La Corse veut limiter le droit de devenir propriétaire aux résidents de plus de cinq ans

Par latribune.fr  |   |  575  mots
En Corse, quatre logements sur dix sont des résidences secondaires. (Photo : Reuters)
L'Assemblée régionale a voté vendredi un voeu réservant la propriété de logements et de terrains sur l'île aux résidents permanents depuis plus de cinq ans. Le caractère constitutionnel de la mesure fait débat.

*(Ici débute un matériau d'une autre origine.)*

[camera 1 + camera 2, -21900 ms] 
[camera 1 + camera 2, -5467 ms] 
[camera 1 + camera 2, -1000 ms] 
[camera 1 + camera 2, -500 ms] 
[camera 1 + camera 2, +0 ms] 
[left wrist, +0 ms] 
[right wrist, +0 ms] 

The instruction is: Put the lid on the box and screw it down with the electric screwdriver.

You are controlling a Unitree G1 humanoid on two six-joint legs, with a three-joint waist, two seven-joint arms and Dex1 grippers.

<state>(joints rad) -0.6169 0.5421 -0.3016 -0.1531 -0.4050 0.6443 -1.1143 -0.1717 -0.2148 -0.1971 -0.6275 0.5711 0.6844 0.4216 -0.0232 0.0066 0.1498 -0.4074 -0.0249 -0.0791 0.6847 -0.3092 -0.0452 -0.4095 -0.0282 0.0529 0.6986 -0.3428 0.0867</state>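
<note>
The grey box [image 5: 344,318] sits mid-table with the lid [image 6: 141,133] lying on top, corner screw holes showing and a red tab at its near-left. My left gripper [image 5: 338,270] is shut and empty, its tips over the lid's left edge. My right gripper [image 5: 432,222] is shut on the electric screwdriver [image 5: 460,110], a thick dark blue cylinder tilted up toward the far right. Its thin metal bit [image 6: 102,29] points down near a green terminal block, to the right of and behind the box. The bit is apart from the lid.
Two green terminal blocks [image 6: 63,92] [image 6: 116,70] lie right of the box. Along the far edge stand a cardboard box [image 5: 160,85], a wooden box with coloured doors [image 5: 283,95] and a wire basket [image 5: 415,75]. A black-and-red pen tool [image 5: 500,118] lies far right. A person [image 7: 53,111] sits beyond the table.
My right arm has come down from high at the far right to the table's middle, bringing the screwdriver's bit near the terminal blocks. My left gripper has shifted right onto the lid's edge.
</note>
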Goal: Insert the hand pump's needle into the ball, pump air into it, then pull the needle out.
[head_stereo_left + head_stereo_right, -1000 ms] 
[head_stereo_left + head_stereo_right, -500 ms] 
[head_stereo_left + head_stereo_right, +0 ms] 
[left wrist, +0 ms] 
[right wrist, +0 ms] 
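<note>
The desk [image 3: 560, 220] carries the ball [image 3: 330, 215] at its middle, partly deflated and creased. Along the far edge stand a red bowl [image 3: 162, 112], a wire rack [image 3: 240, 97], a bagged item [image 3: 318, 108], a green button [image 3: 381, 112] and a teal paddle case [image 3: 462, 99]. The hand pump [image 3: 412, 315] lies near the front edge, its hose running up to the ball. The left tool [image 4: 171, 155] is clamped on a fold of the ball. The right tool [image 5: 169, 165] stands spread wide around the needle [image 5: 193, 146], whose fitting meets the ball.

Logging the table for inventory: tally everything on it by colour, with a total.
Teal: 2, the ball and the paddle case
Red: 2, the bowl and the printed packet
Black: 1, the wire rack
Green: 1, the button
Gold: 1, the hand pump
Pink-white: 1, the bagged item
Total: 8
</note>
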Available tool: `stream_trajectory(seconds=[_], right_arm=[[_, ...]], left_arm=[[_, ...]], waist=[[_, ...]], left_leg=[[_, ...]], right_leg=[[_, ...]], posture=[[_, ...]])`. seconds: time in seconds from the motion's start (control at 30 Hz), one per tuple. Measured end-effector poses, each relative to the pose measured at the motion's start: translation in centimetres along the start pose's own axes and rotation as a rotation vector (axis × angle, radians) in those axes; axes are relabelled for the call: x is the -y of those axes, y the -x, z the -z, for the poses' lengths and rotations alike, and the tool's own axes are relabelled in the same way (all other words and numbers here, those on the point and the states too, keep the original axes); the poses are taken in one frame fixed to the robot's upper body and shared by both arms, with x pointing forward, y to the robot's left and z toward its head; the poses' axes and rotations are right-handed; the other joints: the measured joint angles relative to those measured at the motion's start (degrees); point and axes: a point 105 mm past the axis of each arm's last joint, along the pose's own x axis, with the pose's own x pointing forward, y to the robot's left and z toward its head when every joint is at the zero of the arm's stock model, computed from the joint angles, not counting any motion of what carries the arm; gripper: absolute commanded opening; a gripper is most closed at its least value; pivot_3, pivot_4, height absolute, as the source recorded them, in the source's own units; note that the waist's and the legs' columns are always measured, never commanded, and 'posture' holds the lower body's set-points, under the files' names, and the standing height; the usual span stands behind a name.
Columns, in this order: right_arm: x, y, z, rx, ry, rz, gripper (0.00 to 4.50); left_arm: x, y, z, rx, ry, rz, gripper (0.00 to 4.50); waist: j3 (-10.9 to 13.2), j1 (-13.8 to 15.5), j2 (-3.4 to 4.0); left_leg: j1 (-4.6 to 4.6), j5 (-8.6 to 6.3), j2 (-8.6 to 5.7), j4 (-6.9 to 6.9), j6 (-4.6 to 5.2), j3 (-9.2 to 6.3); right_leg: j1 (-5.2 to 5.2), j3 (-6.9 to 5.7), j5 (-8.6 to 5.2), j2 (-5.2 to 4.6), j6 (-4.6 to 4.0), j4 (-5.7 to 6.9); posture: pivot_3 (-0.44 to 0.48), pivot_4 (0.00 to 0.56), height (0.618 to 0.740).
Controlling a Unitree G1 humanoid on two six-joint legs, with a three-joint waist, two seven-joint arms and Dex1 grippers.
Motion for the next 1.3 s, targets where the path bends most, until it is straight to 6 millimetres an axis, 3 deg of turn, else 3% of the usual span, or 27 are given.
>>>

"L'île de Beauté" se referme. Afin de contrer la flambée des prix et la spéculation foncière et immobilière qui affectent ses terres, l'Assemblée de Corse a adopté vendredi un voeu prévoyant l'obligation de justifier d'un statut de résident permanent d'au moins cinq ans pour devenir propriétaire d'un logement ou d'un terrain.

 

Le fléau des résidences secondaires

 

Quatre logements sur dix sont en effet en Corse des résidences secondaires, appartenant généralement à des continentaux ou à des étrangers qui les ouvrent seulement quelques mois par an. La majorité sont situées dans les zones littorales, mais de plus en plus souvent aussi à l'intérieur de l'île.

 

Nombre d'entre elles sont en outre louées au noir à des prix élevés échappant à tout contrôle. Cette activité économique parallèle, qui a explosé avec les locations par internet, met de plus en plus en difficulté les secteurs officiels du tourisme (principale activité économique de Corse) et de l'immobilier, sans que l'Etat ne s'en inquiète, se plaignent les professionnels concernés.

 

Des dispositions particulières pour les Corses de la "diaspora"

 

Mais l'adoption du statut de résident "casse toute velléité de spéculation", selon Paul Giacobbi, député PRG de Haute-Corse et président du conseil exécutif de la Collectivité territoriale de Corse, qui avait présenté le projet.

 

"Il s'agit simplement de faire face à l'appropriation massive de foncier pour construire des résidences secondaires (...) qui crée au quotidien des dommages économiques, sociaux et même politiques", a-t-il insisté.

 

La mesure profiterait aux 310.000 personnes, en majorité d'origine non corse, qui vivent dans l'île, où s'installent chaque année 4 à 5.000 nouveaux venus. Des dispositions particulières devraient toutefois aussi être prévues pour les Corses de l'extérieur.

 

Débat à gauche

 

Le voeu a été entériné grâce au vote favorable de 29 sur les 51 membres de l'Assemblée, dont la majorité est de gauche. La totalité des quinze élus nationalistes (qui au départ demandaient une période de dix ans de résidence) s'est prononcée pour, alors que la droite a essentielelment voté contre (9 voix sur 12 et 3 abstenus).

 

C'est à gauche que le le débat a surtout divisé. La plupart des élus de la gauche dite républicaine, notamment les radicaux et les communistes, ont notamment voté contre, craignant l'instauration d'un marché parallèle.

 

Une mesure anticonstitutionnelle ?

 

La légitimité de la mesure fait d'ailleurs débat.

 

Selon Paul Giacobbi, l'adoption du statut de résident n'est "en rien discriminatoire", puisque "toutes sortes de droits sont déjà liés en France à la résidence, qu'il s'agisse notamment de fiscalité ou de stationnement". De nombreux élus ont notamment souligné qu'un tel dispositif juridique existe déjà ailleurs dans le monde, notamment dans d'autres pays européens.

 

Mais pour Didier Maus, professeur de droit constitutionnel à l'Université Paul-Cézanne Aix-Marseille III, interviewé par Le Monde, la mesure est contraire à la Constitution, qui protège l'égalité des Français devant l'accès à la propriété. Le gouvernement s'était d'ailleurs déjà prononcé en ce sens en décembre 2013, par la voix de Marylise Lebranchu.

 

La conformité de la disposition au droit de l'Union européenne, qui protège la liberté du marché communautaire, peut également être mise en doute, observe le même juriste.

 

L'adoption du voeu sera soumise au vote de l'Assemblée nationale et du Sénat.